While the college does not have a formal relationship with refugee resettlement agencies, some agencies, like RefugeeOne and Catholic Charities (which resettled Um Mohammad’s family), enroll new arrivals in classes at Truman College, said Hearst, who has taught ESL classes to refugees and other immigrants.
“The refugees tend to be among the highly motivated students, who really put a high priority [on learning English],” he said. “I think probably because they have come from a bad situation and they recognize that it’s going to make a difference to what kind of life they’re going to have in their new country,” contrasting the experiences of refugees – who cannot return to their countries of origin – to other immigrants who tend “to expect that they would return home at some point.”
Le, the state refugee coordinator, said different refugee groups have varying experiences with ESL, but those who struggle most are those whose written languages don’t use the Latin alphabet or who are illiterate in their native languages. “For them, the step of learning English is very steep,” she said.
Although not yet 100 percent proficient, Um Mohammad is shaping up to be a success story. About six months into her ESL classes, she became comfortable using English conversationally.

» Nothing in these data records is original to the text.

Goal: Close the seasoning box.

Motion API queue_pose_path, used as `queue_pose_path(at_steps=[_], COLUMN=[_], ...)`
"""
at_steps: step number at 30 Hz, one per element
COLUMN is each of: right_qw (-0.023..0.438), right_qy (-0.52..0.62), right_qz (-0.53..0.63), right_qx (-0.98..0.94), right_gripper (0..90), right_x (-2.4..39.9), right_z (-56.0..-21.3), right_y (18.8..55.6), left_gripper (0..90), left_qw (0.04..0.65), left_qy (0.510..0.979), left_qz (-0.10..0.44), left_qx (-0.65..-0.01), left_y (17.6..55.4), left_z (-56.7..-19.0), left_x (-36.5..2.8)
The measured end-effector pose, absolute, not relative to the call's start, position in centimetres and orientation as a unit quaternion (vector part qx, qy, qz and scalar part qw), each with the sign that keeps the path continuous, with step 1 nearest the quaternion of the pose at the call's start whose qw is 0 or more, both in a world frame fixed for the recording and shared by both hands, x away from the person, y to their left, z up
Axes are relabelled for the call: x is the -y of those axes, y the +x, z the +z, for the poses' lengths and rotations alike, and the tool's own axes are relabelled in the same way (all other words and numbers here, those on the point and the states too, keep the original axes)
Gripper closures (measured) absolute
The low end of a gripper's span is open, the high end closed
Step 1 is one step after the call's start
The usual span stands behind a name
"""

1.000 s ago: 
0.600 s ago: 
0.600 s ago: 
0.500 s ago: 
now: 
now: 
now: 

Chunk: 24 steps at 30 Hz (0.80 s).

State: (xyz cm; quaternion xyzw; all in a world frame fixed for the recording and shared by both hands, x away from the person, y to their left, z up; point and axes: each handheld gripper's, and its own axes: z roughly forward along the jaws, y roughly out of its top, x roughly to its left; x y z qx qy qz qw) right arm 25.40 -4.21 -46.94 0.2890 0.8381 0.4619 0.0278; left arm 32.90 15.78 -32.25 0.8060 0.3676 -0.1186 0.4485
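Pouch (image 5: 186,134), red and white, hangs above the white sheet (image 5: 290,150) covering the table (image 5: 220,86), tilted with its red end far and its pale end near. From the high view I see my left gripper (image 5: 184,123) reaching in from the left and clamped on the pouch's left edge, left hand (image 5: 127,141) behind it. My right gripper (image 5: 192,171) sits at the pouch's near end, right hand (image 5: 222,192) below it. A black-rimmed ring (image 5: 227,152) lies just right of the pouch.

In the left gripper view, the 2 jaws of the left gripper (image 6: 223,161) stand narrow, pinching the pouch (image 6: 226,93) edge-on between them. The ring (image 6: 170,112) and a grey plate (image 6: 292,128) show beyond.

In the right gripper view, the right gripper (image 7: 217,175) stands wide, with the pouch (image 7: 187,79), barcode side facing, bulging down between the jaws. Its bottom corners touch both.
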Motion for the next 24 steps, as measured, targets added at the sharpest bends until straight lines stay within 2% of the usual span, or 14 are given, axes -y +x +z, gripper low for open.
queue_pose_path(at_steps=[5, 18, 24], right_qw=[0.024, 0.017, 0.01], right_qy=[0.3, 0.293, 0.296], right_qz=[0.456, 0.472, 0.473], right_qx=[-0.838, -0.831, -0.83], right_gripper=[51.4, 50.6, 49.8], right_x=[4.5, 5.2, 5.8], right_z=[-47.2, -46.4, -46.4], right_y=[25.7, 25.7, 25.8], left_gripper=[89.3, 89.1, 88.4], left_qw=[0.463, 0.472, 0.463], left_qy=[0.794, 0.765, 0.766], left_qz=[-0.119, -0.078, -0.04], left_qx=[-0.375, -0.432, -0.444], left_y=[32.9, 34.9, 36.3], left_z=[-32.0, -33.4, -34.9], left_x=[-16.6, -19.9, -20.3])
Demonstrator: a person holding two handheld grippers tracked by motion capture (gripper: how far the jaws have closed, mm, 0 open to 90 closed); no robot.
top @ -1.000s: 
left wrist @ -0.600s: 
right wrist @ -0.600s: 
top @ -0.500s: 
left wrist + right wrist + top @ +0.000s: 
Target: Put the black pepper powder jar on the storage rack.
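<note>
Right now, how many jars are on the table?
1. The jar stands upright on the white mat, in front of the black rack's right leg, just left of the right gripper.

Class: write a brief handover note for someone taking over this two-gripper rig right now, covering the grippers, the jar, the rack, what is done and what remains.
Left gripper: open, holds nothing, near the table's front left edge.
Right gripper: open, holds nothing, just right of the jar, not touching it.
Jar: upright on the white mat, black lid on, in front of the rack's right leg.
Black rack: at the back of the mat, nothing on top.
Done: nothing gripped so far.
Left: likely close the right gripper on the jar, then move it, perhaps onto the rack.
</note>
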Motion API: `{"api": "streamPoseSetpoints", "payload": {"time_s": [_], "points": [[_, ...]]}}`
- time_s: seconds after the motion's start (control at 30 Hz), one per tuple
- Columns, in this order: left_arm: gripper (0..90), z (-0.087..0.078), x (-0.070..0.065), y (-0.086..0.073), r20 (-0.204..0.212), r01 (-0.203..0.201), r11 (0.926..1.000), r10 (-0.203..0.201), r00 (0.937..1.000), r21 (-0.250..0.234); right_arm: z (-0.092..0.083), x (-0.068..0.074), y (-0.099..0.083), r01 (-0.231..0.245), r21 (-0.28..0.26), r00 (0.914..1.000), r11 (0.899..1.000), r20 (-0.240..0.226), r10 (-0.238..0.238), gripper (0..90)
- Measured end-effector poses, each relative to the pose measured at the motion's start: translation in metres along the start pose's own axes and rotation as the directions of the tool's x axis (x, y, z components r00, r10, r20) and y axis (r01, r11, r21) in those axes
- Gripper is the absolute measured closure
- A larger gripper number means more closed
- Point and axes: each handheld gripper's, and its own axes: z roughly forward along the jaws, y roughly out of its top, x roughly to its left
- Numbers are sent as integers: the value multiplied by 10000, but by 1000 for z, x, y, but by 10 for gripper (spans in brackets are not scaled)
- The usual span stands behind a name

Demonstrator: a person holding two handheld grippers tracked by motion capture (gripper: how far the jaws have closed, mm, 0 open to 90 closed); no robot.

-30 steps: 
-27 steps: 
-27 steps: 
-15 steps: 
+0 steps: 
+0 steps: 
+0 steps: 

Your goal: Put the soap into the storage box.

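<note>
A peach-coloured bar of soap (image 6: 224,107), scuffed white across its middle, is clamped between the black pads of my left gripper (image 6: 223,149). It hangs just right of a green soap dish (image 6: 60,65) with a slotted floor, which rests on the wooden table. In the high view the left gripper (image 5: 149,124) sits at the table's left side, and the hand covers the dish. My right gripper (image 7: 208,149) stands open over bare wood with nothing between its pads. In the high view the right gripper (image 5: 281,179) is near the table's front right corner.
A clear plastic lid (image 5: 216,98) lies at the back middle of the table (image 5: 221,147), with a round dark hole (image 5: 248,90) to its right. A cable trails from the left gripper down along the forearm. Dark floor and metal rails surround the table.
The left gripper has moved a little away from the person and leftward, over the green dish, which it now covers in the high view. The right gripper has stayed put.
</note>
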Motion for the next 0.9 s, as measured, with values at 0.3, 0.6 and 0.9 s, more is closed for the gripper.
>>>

“Slowly, though,” she said, laughing. “You know, a lot of people speak quickly, and it’s hard for me to understand. I ask them to slow down so I can understand.”
She is proud that she can now help her kids with their homework and give directions to a stranger on the road, but she wants more.
“I have my mind set on being able to help my children and going to college. I want to be a teacher,” she said with determination, letting loose a smile.